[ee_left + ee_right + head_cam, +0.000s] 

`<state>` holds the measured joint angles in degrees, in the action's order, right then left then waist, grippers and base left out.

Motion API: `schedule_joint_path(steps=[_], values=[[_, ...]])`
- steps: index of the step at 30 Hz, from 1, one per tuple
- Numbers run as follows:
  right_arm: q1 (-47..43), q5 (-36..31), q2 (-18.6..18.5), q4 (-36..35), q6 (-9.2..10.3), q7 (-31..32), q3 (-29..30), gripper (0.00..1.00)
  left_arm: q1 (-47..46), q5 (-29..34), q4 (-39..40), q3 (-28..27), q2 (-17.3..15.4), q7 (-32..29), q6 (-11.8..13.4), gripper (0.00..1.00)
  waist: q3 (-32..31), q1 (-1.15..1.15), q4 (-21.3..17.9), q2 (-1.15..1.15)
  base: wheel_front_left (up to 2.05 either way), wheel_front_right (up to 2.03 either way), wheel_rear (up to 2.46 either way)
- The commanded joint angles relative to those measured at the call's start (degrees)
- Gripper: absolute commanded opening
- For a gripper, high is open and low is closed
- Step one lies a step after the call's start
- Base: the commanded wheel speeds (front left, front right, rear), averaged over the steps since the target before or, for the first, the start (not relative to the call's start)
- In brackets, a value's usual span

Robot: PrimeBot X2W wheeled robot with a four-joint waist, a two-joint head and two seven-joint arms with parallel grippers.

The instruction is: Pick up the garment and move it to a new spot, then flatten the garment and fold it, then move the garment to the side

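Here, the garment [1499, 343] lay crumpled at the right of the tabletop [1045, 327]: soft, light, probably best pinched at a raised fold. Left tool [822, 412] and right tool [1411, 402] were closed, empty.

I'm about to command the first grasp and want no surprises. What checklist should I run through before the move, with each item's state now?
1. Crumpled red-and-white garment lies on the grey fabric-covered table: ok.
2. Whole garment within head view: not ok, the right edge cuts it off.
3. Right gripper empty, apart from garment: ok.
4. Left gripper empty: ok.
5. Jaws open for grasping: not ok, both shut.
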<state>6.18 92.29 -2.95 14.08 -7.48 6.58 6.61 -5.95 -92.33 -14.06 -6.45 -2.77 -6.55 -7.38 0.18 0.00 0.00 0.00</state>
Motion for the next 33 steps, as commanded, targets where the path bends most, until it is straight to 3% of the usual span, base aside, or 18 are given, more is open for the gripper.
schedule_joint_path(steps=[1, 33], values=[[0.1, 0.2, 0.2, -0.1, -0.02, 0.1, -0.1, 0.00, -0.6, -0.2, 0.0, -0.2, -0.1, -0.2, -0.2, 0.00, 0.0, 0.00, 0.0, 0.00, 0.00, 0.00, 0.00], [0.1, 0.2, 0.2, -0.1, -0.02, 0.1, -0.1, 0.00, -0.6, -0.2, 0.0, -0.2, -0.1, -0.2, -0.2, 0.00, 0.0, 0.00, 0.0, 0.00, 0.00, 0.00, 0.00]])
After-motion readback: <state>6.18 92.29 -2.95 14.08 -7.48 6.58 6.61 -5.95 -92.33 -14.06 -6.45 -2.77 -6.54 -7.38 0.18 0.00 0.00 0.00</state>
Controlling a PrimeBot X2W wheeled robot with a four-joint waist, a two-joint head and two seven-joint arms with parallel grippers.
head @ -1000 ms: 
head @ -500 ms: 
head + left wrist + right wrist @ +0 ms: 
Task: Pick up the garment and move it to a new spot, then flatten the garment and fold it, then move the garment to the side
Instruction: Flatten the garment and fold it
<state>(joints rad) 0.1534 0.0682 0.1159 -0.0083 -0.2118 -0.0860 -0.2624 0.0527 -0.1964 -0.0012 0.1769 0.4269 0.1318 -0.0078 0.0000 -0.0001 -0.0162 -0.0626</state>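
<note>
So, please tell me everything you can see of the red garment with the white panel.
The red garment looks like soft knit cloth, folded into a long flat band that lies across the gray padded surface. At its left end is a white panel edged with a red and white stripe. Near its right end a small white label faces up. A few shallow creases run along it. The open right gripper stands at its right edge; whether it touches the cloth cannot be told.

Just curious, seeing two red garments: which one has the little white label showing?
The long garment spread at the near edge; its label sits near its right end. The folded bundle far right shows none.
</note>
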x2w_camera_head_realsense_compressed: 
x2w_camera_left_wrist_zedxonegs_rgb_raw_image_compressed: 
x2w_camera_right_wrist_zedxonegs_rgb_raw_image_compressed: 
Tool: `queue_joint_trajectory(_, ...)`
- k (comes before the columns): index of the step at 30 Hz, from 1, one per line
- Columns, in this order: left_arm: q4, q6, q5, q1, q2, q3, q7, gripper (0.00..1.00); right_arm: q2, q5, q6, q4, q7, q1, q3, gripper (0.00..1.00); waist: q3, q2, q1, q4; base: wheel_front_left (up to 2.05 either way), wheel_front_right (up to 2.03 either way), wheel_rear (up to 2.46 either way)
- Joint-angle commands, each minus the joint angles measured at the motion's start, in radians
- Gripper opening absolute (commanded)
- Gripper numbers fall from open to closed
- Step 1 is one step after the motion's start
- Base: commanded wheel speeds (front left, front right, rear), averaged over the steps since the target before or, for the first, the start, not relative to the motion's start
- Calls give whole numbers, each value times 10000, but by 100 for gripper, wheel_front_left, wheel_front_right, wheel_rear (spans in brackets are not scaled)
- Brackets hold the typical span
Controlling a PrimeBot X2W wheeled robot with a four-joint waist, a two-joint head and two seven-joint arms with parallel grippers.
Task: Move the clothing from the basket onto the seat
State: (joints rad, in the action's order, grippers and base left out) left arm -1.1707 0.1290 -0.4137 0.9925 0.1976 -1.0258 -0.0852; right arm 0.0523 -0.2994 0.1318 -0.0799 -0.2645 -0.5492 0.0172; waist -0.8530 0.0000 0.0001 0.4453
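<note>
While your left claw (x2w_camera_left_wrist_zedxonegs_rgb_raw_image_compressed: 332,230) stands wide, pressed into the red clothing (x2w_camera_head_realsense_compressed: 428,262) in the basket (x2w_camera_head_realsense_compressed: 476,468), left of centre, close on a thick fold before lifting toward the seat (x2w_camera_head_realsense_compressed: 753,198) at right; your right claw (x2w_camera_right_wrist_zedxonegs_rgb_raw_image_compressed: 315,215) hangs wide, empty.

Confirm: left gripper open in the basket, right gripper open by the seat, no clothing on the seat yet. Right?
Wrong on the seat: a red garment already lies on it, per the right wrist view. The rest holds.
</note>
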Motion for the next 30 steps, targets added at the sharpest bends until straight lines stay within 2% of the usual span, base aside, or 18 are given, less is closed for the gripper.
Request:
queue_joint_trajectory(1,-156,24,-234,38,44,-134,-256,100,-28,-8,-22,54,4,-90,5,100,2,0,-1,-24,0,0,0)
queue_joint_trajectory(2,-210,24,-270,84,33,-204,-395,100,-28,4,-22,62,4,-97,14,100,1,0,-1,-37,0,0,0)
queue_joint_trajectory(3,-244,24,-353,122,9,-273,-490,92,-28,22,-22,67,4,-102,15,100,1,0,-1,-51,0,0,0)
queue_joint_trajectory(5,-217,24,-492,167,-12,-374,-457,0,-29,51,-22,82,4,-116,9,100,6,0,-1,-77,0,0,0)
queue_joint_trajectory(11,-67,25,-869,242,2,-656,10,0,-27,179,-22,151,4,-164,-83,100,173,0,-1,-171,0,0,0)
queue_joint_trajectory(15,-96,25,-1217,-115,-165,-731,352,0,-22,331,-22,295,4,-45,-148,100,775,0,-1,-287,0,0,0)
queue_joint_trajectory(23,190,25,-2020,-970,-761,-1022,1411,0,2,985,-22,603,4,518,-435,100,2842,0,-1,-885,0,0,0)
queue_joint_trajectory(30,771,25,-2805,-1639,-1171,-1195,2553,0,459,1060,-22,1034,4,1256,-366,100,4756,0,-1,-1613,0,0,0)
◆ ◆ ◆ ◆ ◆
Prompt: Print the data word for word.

Expected output:
[ee_left + ee_right + head_cam, +0.000s] 

`<state>` holds the measured joint angles in degrees, in the action's order, right then left then waist, grippers and base left out.

Motion API: `schedule_joint_path(steps=[_], values=[[_, ...]])`
- steps: index of the step at 30 Hz, from 1, one per tuple
- Numbers run as follows:
  right_arm: q1 (-47..43), q5 (-36..31), q2 (-18.6..18.5), q4 (-36..35), q6 (-9.2..10.3), q7 (-31..32), q3 (-29..30), gripper (0.00..1.00)
  left_arm: q1 (-47..46), q5 (-29..34), q4 (-39..40), q3 (-28..27), q2 (-17.3..15.4), q7 (-32..29), q6 (-11.8..13.4), gripper (0.00..1.00)
  waist: q3 (-32..31), q1 (-1.15..1.15), q4 (-21.3..17.9), q2 (-1.15..1.15)
  base: wheel_front_left (up to 2.05 either way), wheel_front_right (up to 2.03 either way), wheel_rear (up to 2.46 either way)
- The commanded joint angles relative to those measured at the call's start (degrees)
- Gripper: absolute commanded opening
- For a gripper, high is open and low is closed
- Step one lies a step after the call's start
- Base: the commanded wheel speeds (front left, front right, rear), averaged over the steps since the target before or, for the first, the start (not relative to the call's start)
- In brackets, a value's usual span

Robot: PrimeBot X2W wheeled robot with a four-joint waist, a two-joint head and two seven-joint arms with parallel grippers.

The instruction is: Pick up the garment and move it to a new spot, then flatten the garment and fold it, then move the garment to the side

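Here, the garment [1499, 343] lay crumpled at the right of the tabletop [1045, 327]: soft, light, probably best pinched at a raised fold. Left tool [822, 412] and right tool [1411, 402] were closed, empty.

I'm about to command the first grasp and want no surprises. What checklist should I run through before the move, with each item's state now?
1. Crumpled red-and-white garment lies on the grey fabric-covered table: ok.
2. Whole garment within head view: not ok, the right edge cuts it off.
3. Right gripper empty, apart from garment: ok.
4. Left gripper empty: ok.
5. Jaws open for grasping: not ok, both shut.
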<state>6.18 92.29 -2.95 14.08 -7.48 6.58 6.61 -5.95 -92.33 -14.06 -6.45 -2.77 -6.55 -7.38 0.18 0.00 0.00 0.00</state>
Motion for the next 33 steps, as commanded, targets where the path bends most, until it is straight to 3% of the usual span, base aside, or 18 are given, more is open for the gripper.
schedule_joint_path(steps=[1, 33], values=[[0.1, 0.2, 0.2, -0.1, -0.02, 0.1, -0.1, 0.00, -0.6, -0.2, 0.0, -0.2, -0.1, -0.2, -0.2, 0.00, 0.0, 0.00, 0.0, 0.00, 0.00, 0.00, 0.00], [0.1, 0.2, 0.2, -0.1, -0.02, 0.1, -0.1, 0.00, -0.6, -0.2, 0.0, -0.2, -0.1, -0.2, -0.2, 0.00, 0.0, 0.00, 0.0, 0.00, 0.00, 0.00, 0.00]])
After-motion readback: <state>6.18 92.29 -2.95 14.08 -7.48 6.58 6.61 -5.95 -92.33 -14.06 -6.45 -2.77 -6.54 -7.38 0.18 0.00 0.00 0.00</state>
Controlling a PrimeBot X2W wheeled robot with a four-joint waist, a two-joint head and two seven-joint arms with parallel grippers.
head @ -1000 ms: 
head @ -500 ms: 
head + left wrist + right wrist @ +0 ms: 
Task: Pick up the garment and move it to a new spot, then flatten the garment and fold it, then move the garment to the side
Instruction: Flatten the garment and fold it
<state>(joints rad) 0.1534 0.0682 0.1159 -0.0083 -0.2118 -0.0860 -0.2624 0.0527 -0.1964 -0.0012 0.1769 0.4269 0.1318 -0.0078 0.0000 -0.0001 -0.0162 -0.0626</state>
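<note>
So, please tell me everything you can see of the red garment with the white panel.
The red garment looks like soft knit cloth, folded into a long flat band that lies across the gray padded surface. At its left end is a white panel edged with a red and white stripe. Near its right end a small white label faces up. A few shallow creases run along it. The open right gripper stands at its right edge; whether it touches the cloth cannot be told.

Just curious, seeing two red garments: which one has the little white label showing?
The long garment spread at the near edge; its label sits near its right end. The folded bundle far right shows none.
</note>
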x2w_camera_head_realsense_compressed: 
x2w_camera_left_wrist_zedxonegs_rgb_raw_image_compressed: 
x2w_camera_right_wrist_zedxonegs_rgb_raw_image_compressed: 
Tool: `queue_joint_trajectory(_, ...)`
- k (comes before the columns): index of the step at 30 Hz, from 1, one per line
- Columns, in this order: left_arm: q4, q6, q5, q1, q2, q3, q7, gripper (0.00..1.00); right_arm: q2, q5, q6, q4, q7, q1, q3, gripper (0.00..1.00); waist: q3, q2, q1, q4; base: wheel_front_left (up to 2.05 either way), wheel_front_right (up to 2.03 either way), wheel_rear (up to 2.46 either way)
- Joint-angle commands, each minus the joint angles measured at the motion's start, in radians
- Gripper opening absolute (commanded)
- Gripper numbers fall from open to closed
- Step 1 is one step after the motion's start
- Base: commanded wheel speeds (front left, front right, rear), averaged over the steps since the target before or, for the first, the start, not relative to the motion's start
- Calls give whole numbers, each value times 10000, but by 100 for gripper, wheel_front_left, wheel_front_right, wheel_rear (spans in brackets are not scaled)
- Brackets hold the typical span
Controlling a PrimeBot X2W wheeled robot with a four-joint waist, a two-joint head and two seven-joint arms with parallel grippers.
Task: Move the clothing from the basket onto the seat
State: (joints rad, in the action's order, grippers and base left out) left arm -1.1707 0.1290 -0.4137 0.9925 0.1976 -1.0258 -0.0852; right arm 0.0523 -0.2994 0.1318 -0.0799 -0.2645 -0.5492 0.0172; waist -0.8530 0.0000 0.0001 0.4453
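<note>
While your left claw (x2w_camera_left_wrist_zedxonegs_rgb_raw_image_compressed: 332,230) stands wide, pressed into the red clothing (x2w_camera_head_realsense_compressed: 428,262) in the basket (x2w_camera_head_realsense_compressed: 476,468), left of centre, close on a thick fold before lifting toward the seat (x2w_camera_head_realsense_compressed: 753,198) at right; your right claw (x2w_camera_right_wrist_zedxonegs_rgb_raw_image_compressed: 315,215) hangs wide, empty.

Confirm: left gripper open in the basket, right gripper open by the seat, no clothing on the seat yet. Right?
Wrong on the seat: a red garment already lies on it, per the right wrist view. The rest holds.
</note>
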Motion for the next 30 steps, targets added at the sharpest bends until straight lines stay within 2% of the usual span, base aside, or 18 are given, less is closed for the gripper.
Request:
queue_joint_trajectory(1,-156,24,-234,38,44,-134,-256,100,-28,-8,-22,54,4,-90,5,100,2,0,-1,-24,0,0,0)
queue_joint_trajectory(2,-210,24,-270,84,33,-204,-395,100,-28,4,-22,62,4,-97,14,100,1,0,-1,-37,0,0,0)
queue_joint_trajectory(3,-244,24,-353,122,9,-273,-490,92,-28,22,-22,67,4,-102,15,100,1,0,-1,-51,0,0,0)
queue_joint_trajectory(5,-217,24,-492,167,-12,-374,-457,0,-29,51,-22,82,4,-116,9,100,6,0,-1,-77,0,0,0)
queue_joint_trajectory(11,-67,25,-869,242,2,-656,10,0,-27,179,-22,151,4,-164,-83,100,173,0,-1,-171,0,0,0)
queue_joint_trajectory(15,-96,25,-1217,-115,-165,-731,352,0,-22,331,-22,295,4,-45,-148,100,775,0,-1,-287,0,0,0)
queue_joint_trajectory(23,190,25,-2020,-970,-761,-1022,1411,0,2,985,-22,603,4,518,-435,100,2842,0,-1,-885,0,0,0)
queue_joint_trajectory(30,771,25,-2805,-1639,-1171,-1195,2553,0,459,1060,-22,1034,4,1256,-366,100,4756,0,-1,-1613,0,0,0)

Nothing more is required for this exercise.